Why does this numerical difference matter from the perspective of our separation of powers? It doesn’t. If the CFPB were led by a commission of three members, all of whom had five-year terms and were removable only for cause, that agency would be constitutional under Judge Kavanaugh’s test. And yet the president wouldn’t have any more authority over this commission than he does over the CFPB’s director. If anything, he’d have less: he’d need to identify a good reason to remove at least two commissioners to exert control over the agency, versus just one. And policy disagreement isn’t enough.

Perhaps that’s why no federal agency has ever been declared unconstitutional for having a single director removable for cause. Not the Office of the Comptroller of the Currency, which has been around since Lincoln occupied the White House. Not the Social Security Administration or Office of Special Counsel, whose single-director, for-cause structures have been in place for decades. And not the Federal Housing Finance Agency, an agency created a few years before the CFPB that shares a similar structure.

The Trump DOJ versus the Trump DOJ

What does the Trump DOJ think about the constitutionality of these agencies? We don’t have to speculate. It filed a brief on February 27 supporting the constitutionality of the Federal Housing Finance Agency. That brief adopted the reasons given in the FHFA’s brief, filed the same day, which describes the separation-of-powers challenge (the one based on Judge Kavanaugh’s opinion in PHH) as “wholly without merit.” Here’s a taste:

It is long settled that Congress is not prohibited from creating independent agencies run by officers removable only for cause. … It is also beyond dispute that Congress may structure agencies to be headed by a single officer. Plaintiffs’ position in this case is that those two aspects are somehow mutually exclusive, i.e., that Congress is forbidden from attaching removal protection to an office unless that office will share leadership with a number of other officers also having removal protection. No authority supports that novel and illogical thesis, and it finds no purchase in the principles that animate separation-of-powers jurisprudence.
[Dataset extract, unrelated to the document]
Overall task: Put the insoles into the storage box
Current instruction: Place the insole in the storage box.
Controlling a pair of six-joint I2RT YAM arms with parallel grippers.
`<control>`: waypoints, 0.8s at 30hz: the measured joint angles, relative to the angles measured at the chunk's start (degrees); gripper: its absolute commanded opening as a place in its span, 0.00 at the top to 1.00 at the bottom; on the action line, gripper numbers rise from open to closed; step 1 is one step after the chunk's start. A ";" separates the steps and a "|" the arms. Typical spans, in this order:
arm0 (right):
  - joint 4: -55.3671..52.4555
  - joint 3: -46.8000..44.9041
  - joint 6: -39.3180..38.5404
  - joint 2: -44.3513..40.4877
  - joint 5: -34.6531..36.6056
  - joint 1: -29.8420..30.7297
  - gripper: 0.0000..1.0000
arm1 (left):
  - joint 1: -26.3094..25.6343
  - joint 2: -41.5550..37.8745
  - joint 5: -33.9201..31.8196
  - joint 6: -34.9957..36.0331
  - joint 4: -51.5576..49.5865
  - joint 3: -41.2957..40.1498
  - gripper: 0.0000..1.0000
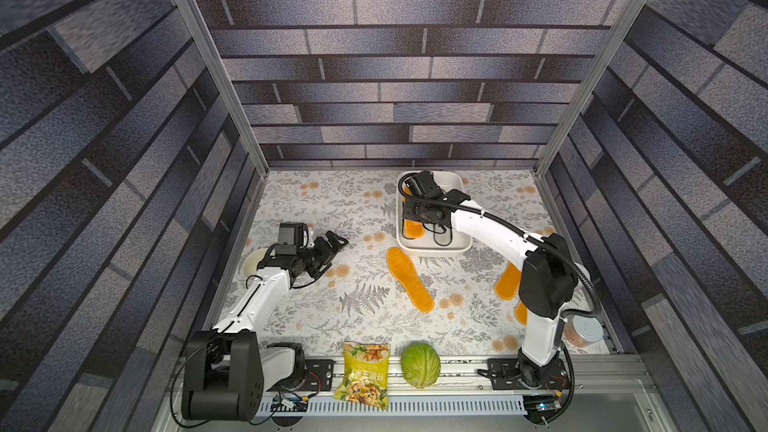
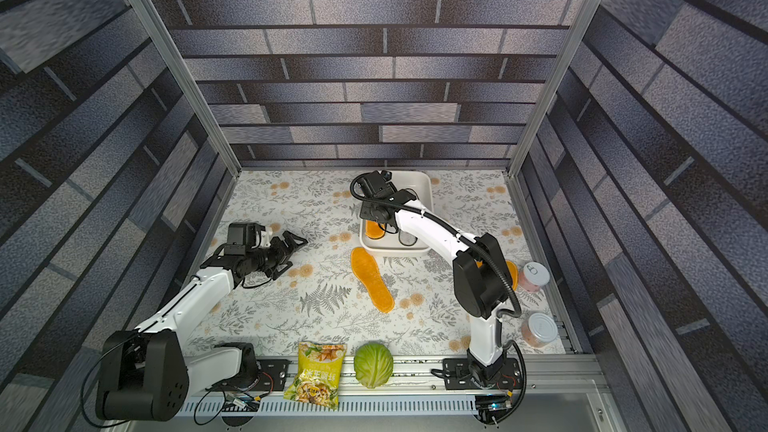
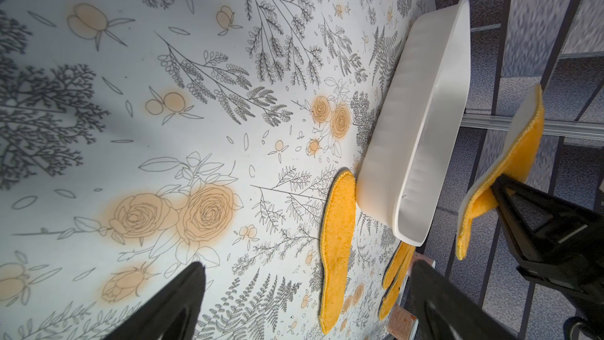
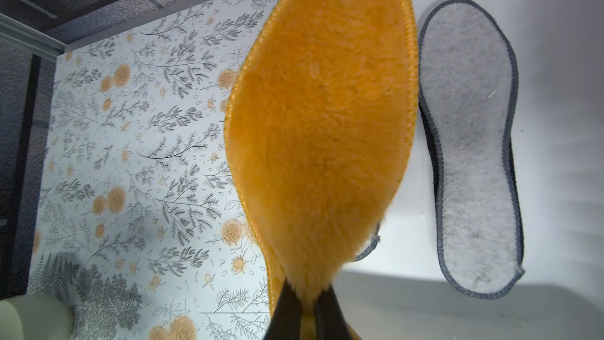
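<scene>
White plastic storage box [image 1: 436, 248] holds a grey insole [image 4: 470, 145] lying flat; a loose orange insole [image 1: 409, 280] lies just outside its near wall. Clamped by one end in the right gripper [image 4: 309, 289], the held orange insole [image 4: 320, 109] hangs limp close to the box wall, so early release may drape it over the rim. The left gripper [image 1: 334, 247] stands spread and empty.

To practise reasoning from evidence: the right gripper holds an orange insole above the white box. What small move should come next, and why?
Probably lower the right gripper slightly and open it: it is shut on an orange insole hanging over the storage box, where a grey insole lies flat.
</scene>
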 measured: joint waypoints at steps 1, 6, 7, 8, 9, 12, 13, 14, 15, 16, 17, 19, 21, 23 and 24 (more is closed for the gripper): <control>-0.28 0.44 0.68 0.85 0.26 -0.07 1.00 | 0.00 0.33 0.13 0.00 0.04 0.00 0.00; -1.40 1.84 3.76 4.37 0.81 -1.07 1.00 | 0.00 1.73 0.72 0.02 0.17 0.28 0.00; -1.55 2.12 4.17 4.94 0.81 -1.27 1.00 | 0.00 1.92 0.83 0.02 0.20 0.42 0.00; -1.62 2.60 4.44 5.73 0.83 -1.57 1.00 | 0.00 2.21 0.92 0.02 0.33 0.55 0.00; -1.73 3.15 4.70 6.54 0.81 -1.90 1.00 | 0.00 2.45 0.98 0.02 0.39 0.66 0.00; -2.01 4.44 5.20 8.96 0.83 -2.91 1.00 | 0.00 3.17 1.11 0.02 0.94 0.76 0.00; -2.05 4.70 5.38 9.64 0.83 -3.15 1.00 | 0.00 3.32 1.11 0.02 1.01 0.74 0.00; -2.12 4.94 5.46 10.27 0.83 -3.43 1.00 | 0.00 3.48 1.14 0.02 1.11 0.74 0.00; -2.14 5.09 5.51 10.75 0.81 -3.67 1.00 | 0.00 3.56 1.16 0.02 1.16 0.76 0.00; -2.16 5.09 5.64 11.15 0.79 -3.89 1.00 | 0.00 3.58 1.29 0.02 1.16 0.76 0.00; -2.34 5.22 5.66 11.50 0.79 -4.11 1.00 | 0.00 3.58 1.33 0.02 1.18 0.76 0.00; -2.64 6.12 5.64 12.41 0.74 -4.48 1.00 | 0.00 3.58 1.53 0.02 1.18 0.76 0.00; -2.67 7.10 5.62 13.31 0.55 -4.68 1.00 | 0.00 3.58 1.75 0.02 1.18 0.76 0.00; -2.73 8.24 5.49 14.16 0.31 -4.83 1.00 | 0.02 3.58 1.86 0.02 1.18 0.76 0.00; -2.75 8.61 5.40 14.43 0.26 -4.83 1.00 | 0.00 3.58 1.92 0.02 1.18 0.76 0.00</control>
The same Justice Department lawyer (Chad Readler, the acting head of the Civil Division) signed both this brief and the PHH brief—within the space of a few weeks. Although Readler later filed an “advisory” in the FHFA case saying that DOJ “does not urge reliance” on the separations-of-powers argument it had adopted earlier, he did not disavow that argument.
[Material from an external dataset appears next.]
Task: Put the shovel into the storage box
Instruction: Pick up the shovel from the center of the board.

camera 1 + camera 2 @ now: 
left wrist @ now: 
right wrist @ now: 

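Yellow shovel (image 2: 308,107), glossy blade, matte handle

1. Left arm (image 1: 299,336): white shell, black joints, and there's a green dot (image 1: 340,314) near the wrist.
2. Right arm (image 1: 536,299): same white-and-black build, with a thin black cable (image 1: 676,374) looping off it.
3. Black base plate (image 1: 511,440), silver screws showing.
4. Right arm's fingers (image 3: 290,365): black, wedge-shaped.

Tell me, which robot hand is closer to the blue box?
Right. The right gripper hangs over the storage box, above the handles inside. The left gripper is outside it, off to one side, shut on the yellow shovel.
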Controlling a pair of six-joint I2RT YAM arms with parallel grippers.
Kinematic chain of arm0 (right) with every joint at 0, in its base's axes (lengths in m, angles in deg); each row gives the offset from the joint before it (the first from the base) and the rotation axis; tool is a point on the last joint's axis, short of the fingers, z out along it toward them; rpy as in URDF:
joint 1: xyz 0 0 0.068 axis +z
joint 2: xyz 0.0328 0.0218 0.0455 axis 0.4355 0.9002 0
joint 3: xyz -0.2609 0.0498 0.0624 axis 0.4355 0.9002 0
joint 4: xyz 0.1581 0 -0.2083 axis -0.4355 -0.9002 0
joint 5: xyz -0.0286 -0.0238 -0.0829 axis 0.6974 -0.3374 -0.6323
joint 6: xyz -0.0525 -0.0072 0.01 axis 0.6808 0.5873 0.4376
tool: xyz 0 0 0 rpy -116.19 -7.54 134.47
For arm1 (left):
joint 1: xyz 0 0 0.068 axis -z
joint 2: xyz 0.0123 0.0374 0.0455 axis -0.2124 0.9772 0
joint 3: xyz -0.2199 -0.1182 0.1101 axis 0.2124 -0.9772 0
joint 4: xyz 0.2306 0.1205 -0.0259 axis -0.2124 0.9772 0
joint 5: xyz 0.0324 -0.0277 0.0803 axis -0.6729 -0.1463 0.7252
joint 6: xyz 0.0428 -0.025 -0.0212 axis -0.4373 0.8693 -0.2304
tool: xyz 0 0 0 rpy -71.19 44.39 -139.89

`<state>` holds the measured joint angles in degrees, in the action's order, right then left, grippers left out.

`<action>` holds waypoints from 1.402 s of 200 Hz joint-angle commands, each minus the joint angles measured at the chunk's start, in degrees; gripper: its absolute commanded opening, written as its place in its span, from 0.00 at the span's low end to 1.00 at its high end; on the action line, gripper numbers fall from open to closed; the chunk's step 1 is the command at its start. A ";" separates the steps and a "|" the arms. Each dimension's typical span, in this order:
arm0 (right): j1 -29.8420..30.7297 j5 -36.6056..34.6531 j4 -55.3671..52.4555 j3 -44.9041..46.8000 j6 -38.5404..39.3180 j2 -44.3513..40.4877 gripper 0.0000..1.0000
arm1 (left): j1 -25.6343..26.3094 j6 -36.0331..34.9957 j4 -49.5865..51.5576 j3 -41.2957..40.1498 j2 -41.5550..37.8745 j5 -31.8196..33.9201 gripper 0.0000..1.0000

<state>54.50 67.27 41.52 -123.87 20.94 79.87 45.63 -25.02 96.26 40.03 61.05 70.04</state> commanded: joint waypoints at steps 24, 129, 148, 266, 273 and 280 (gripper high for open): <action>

The upshot is that the Trump DOJ’s brief in PHH achieves a truly remarkable trifecta: It stands opposite not only another part of the executive branch and a previous administration, but also itself.

Given this extraordinary contradiction in DOJ’s position, which reveals that even Trump’s own lawyers are alarmed at the implications of the unprecedented position they’re advancing in the CFPB litigation, what happens next?  We discuss that in a follow-up post.


Full disclosure: We’re not neutral here. We’ve represented both consumer groups and financial-regulation scholars in the D.C. Circuit litigation, and one of us is a former senior counsel at the CFPB.